[Exercise objective]
The entries are to be duplicated exactly, though any picture in them must be omitted.

[The records]
++++
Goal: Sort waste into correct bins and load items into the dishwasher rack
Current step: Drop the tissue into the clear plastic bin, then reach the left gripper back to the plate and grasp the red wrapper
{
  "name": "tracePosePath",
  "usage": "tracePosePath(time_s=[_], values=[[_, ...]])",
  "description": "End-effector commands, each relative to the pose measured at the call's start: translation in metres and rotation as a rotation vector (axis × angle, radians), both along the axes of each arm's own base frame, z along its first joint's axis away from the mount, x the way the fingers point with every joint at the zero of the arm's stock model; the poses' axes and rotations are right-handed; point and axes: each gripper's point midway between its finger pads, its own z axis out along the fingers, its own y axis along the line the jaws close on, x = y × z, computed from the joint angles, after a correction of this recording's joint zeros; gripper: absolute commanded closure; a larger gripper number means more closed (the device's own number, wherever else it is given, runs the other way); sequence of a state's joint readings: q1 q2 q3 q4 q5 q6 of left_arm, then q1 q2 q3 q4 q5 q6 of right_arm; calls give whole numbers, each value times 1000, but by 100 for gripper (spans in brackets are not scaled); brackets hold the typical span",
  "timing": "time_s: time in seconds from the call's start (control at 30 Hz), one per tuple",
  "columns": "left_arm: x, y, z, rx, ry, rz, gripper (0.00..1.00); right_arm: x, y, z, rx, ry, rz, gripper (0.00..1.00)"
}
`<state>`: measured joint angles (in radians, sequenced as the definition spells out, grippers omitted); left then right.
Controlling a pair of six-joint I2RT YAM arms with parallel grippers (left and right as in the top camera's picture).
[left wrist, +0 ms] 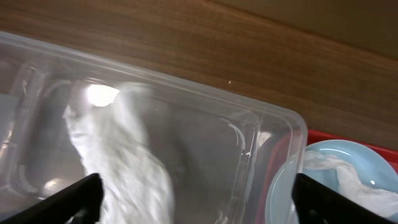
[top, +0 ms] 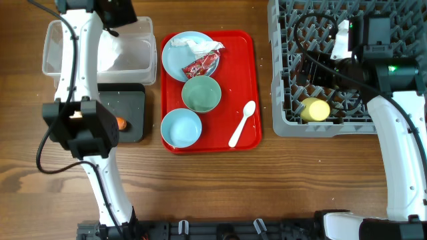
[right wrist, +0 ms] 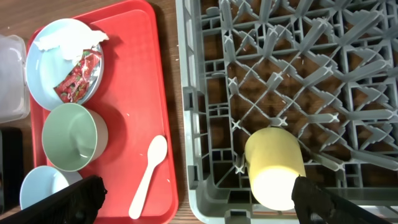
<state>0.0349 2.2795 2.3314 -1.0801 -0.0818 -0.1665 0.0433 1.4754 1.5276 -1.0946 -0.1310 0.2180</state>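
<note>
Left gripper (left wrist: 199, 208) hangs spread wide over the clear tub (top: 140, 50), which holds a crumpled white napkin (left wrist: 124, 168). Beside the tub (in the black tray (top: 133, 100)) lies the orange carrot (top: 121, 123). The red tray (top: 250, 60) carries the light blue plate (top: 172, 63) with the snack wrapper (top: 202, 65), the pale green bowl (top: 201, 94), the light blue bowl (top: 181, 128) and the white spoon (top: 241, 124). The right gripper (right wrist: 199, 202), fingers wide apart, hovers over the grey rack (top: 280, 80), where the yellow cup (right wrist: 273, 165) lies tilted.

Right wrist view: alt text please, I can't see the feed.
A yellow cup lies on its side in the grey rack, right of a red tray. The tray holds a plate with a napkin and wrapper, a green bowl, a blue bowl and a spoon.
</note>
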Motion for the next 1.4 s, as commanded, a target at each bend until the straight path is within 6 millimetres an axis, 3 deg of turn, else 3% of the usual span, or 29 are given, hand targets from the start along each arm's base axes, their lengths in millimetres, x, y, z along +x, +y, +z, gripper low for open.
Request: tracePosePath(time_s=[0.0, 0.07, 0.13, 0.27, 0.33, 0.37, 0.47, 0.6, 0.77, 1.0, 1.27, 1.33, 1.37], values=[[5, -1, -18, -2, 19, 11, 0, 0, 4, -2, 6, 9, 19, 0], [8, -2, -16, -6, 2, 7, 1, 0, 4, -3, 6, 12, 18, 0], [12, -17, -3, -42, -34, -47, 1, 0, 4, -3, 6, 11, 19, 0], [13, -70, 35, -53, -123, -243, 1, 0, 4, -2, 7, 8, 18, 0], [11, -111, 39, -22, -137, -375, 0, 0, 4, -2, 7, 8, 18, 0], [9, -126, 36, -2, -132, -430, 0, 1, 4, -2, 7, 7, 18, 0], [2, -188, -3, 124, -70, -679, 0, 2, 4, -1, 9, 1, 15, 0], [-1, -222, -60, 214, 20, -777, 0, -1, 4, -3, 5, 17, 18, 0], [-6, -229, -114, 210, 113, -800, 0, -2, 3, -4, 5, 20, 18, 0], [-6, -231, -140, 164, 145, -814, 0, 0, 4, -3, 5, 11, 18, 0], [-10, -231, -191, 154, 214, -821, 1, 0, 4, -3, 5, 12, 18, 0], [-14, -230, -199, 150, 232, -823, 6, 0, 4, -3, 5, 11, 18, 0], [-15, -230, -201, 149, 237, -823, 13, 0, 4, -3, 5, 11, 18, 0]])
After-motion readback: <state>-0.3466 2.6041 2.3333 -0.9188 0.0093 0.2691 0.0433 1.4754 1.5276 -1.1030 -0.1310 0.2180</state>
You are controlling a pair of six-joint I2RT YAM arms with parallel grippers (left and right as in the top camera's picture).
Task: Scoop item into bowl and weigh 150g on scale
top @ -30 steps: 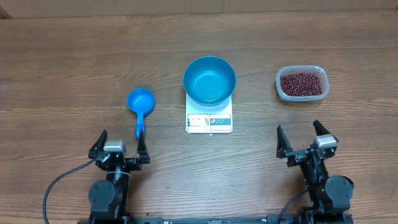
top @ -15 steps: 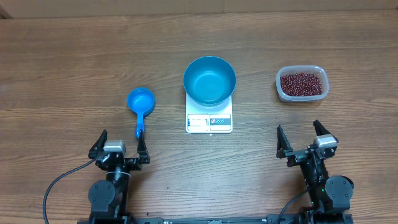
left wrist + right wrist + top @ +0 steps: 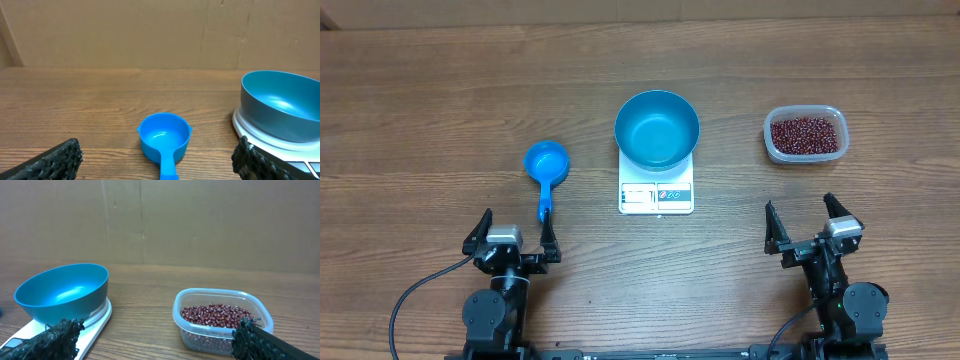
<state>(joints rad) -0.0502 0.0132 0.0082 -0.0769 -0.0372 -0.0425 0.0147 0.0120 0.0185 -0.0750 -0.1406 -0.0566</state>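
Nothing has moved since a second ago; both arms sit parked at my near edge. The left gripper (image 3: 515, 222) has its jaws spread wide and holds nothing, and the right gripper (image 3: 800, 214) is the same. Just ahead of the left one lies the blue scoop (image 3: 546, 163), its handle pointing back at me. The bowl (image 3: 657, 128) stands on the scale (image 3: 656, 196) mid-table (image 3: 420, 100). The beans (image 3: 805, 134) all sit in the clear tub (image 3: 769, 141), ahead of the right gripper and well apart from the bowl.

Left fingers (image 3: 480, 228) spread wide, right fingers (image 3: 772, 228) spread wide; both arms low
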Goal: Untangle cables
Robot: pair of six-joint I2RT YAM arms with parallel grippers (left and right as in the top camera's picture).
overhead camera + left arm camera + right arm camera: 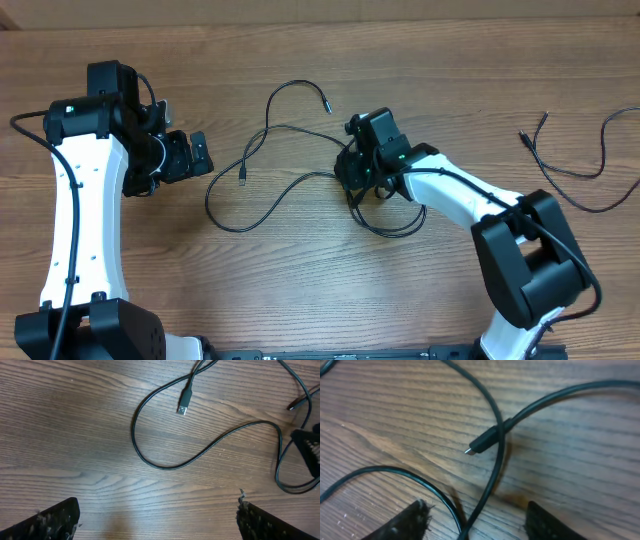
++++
[Written solution]
Goal: Sort waste into correct bins and load items into the dishwasher rack
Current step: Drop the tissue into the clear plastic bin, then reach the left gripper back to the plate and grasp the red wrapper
{
  "name": "tracePosePath",
  "usage": "tracePosePath(time_s=[_], values=[[_, ...]])",
  "description": "End-effector commands, each relative to the pose measured at the call's start: translation in metres and rotation as a rotation vector (axis × angle, radians), both along the axes of each arm's own base frame, z along its first joint's axis away from the mount, x the way the fingers point with every joint at the zero of the arm's stock model; the poses' axes and rotations are right-handed; point and axes: each gripper's point midway between its finger pads, its own z axis out along the fingers, its own y axis along the line the jaws close on, x = y × z, computed from the joint angles, after a correction of this recording's joint zeros; gripper: absolute commanded closure; a larger gripper number means more closed (the device's own number, wherever else it is given, runs the other way); sequence of a state's joint readings: q1 q2 q3 q4 q5 q6 of left_arm, then q1 q2 q3 q4 q5 q6 of right_arm; calls give whole numbers, each value times 1000, but by 100 for gripper (spans in brackets are not scaled); brackets hold the typical span",
  "timing": "time_s: time in seconds from the call's start (control at 30 Hz), one per tuple",
  "columns": "left_arm: x, y, z, rx, ry, rz, gripper (0.00..1.00); right_arm: x, y, z, rx, ry, rz, gripper (0.00..1.00)"
}
`<state>`: measured joint angles (in radians, sequenced as the definition spells out, grippers omitted); left then right.
Controlling a pair of six-joint I2RT YAM arms with parallel grippers (left and right as in the top camera's picture).
[left wrist, +0 ms] 
[top, +0 ms] 
[right wrist, +0 ms] 
<state>0.0349 2.2795 2.3314 -1.0801 -0.0818 -0.1665 0.0433 1.4754 1.5276 -1.0946 -0.1310 0.2180</state>
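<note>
Left gripper (left wrist: 199, 208) hangs spread wide over the clear tub (top: 140, 50), which holds a crumpled white napkin (left wrist: 124, 168). Beside the tub (in the black tray (top: 133, 100)) lies the orange carrot (top: 121, 123). The red tray (top: 250, 60) carries the light blue plate (top: 172, 63) with the snack wrapper (top: 202, 65), the pale green bowl (top: 201, 94), the light blue bowl (top: 181, 128) and the white spoon (top: 241, 124). The right gripper (right wrist: 199, 202), fingers wide apart, hovers over the grey rack (top: 280, 80), where the yellow cup (right wrist: 273, 165) lies tilted.

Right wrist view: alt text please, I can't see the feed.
A yellow cup lies on its side in the grey rack, right of a red tray. The tray holds a plate with a napkin and wrapper, a green bowl, a blue bowl and a spoon.
</note>
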Motion for the next 1.4 s, as commanded, a target at each bend until the straight path is within 6 millimetres an axis, 3 deg of turn, else 3% of the usual span, or 29 are given, hand targets from the start along each arm's base axes, their lengths in millimetres, x, y, z along +x, +y, +z, gripper low for open.
Request: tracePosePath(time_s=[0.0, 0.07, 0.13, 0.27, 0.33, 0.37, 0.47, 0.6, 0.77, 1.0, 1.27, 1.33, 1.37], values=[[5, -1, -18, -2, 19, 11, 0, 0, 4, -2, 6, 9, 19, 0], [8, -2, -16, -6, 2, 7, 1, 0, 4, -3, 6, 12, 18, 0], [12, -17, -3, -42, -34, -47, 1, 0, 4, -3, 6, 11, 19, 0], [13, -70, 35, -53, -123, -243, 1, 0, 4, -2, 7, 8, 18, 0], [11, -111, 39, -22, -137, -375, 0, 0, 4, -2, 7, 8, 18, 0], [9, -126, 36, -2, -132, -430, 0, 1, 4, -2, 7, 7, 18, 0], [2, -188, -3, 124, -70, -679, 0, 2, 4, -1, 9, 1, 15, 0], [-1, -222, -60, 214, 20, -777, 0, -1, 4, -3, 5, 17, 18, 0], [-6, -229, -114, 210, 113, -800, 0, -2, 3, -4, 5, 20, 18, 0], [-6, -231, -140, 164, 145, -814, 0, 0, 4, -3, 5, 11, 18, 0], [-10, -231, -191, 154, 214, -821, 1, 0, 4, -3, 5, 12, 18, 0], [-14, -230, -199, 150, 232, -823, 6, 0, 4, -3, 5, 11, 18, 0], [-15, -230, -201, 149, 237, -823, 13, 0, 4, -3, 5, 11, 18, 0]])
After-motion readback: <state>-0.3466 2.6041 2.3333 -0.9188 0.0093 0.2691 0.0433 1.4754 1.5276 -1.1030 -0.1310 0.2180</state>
You are controlling a pair of six-joint I2RT YAM arms with parallel grippers (left and right as in the top camera's picture).
Task: Scoop item into bowl and weigh 150g on scale
top @ -30 steps: 
top @ -15 steps: 
left wrist + right wrist + top @ +0 steps: 
<state>(joints rad) -0.0502 0.0132 0.0082 -0.0769 -0.0372 -0.0425 0.0147 0.0120 0.0185 -0.0750 -0.1406 -0.0566</state>
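Nothing has moved since a second ago; both arms sit parked at my near edge. The left gripper (image 3: 515, 222) has its jaws spread wide and holds nothing, and the right gripper (image 3: 800, 214) is the same. Just ahead of the left one lies the blue scoop (image 3: 546, 163), its handle pointing back at me. The bowl (image 3: 657, 128) stands on the scale (image 3: 656, 196) mid-table (image 3: 420, 100). The beans (image 3: 805, 134) all sit in the clear tub (image 3: 769, 141), ahead of the right gripper and well apart from the bowl.

Left fingers (image 3: 480, 228) spread wide, right fingers (image 3: 772, 228) spread wide; both arms low
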Goal: Untangle cables
Robot: pair of six-joint I2RT YAM arms with parallel grippers (left and right as in the top camera's picture).
overhead camera + left arm camera + right arm camera: 

What this exercise required has been given in full.